Across all the records below, how many lines contain "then"? Respond with only the number.

........

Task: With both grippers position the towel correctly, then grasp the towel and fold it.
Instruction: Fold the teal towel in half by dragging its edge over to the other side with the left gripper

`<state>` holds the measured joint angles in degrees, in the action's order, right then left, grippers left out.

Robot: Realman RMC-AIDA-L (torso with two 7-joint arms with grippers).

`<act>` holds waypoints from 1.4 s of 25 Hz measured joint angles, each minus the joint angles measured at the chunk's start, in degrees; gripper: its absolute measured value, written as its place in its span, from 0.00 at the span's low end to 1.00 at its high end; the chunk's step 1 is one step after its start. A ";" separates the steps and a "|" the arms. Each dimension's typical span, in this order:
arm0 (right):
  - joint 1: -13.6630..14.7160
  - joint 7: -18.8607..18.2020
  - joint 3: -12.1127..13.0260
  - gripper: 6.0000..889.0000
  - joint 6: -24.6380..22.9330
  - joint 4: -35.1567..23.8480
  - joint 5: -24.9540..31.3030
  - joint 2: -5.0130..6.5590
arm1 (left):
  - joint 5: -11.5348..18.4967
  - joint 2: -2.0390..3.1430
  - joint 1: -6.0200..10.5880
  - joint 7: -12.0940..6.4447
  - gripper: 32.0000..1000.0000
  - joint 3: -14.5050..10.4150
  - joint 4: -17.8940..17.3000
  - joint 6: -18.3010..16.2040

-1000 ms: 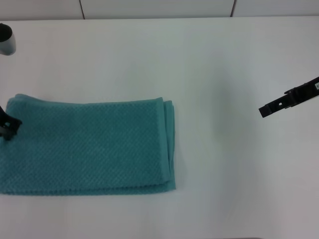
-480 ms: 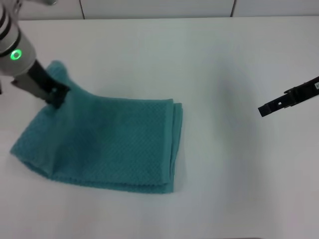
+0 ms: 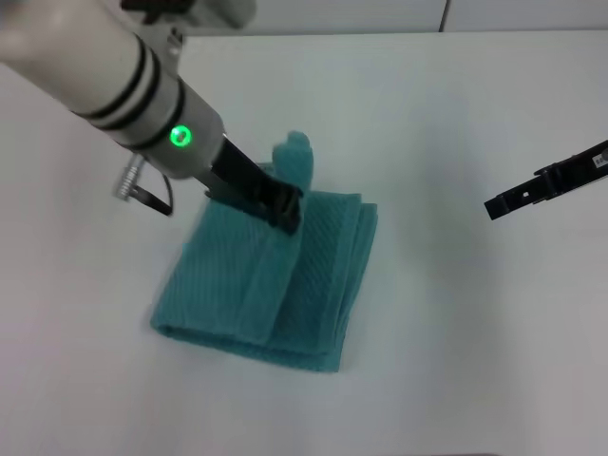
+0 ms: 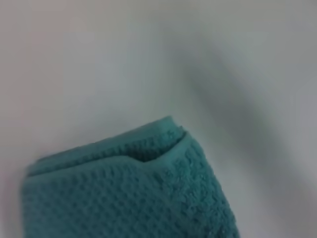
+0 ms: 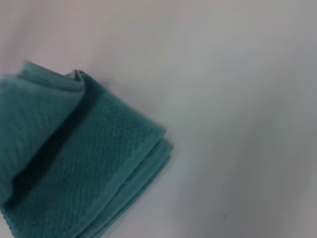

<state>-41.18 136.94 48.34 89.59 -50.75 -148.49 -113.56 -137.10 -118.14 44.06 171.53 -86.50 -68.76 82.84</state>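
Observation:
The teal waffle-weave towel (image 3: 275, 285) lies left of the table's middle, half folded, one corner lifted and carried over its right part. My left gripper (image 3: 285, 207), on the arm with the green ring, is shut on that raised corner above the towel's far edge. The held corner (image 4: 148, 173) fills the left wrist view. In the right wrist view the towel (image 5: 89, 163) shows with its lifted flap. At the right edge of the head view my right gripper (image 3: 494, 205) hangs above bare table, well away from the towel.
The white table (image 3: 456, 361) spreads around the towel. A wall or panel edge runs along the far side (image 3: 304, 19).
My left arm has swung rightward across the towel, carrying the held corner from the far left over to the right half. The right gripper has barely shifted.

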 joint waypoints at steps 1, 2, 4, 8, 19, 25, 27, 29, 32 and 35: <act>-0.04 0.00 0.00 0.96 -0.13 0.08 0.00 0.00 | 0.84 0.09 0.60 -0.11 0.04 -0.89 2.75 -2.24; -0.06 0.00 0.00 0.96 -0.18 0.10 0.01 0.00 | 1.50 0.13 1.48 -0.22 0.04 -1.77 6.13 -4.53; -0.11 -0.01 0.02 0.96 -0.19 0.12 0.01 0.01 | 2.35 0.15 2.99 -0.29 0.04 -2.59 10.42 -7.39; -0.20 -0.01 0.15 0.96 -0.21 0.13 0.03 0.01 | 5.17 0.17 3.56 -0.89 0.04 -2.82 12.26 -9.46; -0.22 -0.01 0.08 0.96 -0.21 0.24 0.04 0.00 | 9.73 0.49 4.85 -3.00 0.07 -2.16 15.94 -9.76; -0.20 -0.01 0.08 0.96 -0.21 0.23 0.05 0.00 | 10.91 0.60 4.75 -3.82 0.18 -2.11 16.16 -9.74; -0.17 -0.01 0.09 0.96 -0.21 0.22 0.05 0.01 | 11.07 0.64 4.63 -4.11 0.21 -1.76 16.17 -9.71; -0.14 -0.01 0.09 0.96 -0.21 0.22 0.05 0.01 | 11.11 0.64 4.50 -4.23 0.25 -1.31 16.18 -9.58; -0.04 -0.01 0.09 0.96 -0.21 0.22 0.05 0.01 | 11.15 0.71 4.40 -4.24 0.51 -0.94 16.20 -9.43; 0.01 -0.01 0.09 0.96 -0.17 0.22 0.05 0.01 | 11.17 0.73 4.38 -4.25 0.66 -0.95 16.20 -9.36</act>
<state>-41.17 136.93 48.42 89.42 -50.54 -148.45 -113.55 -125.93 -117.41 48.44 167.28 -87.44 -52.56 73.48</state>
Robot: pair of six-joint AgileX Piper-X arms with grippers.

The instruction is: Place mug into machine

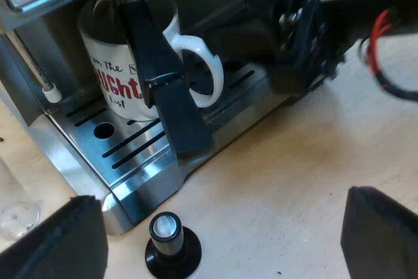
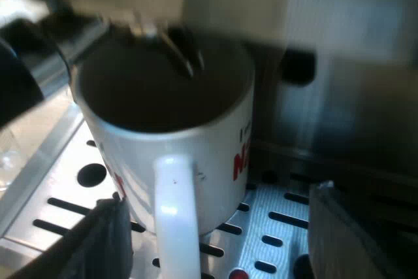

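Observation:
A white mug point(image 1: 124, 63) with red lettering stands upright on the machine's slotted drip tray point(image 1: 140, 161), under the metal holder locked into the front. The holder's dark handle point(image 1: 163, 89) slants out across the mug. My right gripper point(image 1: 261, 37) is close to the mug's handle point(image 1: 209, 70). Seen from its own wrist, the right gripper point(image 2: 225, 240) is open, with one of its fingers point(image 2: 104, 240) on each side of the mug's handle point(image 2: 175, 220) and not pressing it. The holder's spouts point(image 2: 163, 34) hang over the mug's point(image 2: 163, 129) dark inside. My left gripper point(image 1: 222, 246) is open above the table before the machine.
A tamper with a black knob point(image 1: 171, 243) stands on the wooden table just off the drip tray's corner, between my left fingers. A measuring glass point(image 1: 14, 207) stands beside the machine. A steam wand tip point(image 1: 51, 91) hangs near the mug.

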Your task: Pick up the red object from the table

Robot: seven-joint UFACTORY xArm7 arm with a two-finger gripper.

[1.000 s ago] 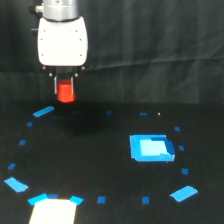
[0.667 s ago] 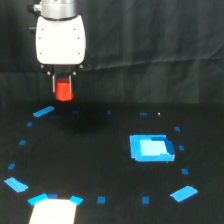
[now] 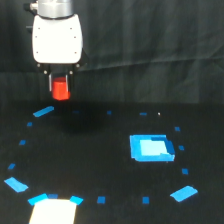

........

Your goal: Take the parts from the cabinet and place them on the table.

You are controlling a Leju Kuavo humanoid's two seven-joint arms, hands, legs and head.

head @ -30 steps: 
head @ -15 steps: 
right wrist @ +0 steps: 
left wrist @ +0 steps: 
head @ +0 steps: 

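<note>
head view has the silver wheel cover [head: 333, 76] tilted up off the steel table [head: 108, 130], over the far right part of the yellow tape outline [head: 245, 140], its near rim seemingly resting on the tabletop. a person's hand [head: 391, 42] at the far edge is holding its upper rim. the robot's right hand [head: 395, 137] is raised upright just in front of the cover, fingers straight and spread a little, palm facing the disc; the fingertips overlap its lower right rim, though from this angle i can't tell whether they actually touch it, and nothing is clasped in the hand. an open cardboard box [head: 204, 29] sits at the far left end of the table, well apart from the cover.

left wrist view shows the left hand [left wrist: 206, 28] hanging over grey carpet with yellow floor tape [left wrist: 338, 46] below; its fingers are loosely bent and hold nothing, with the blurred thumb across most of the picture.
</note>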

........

## Answer section
2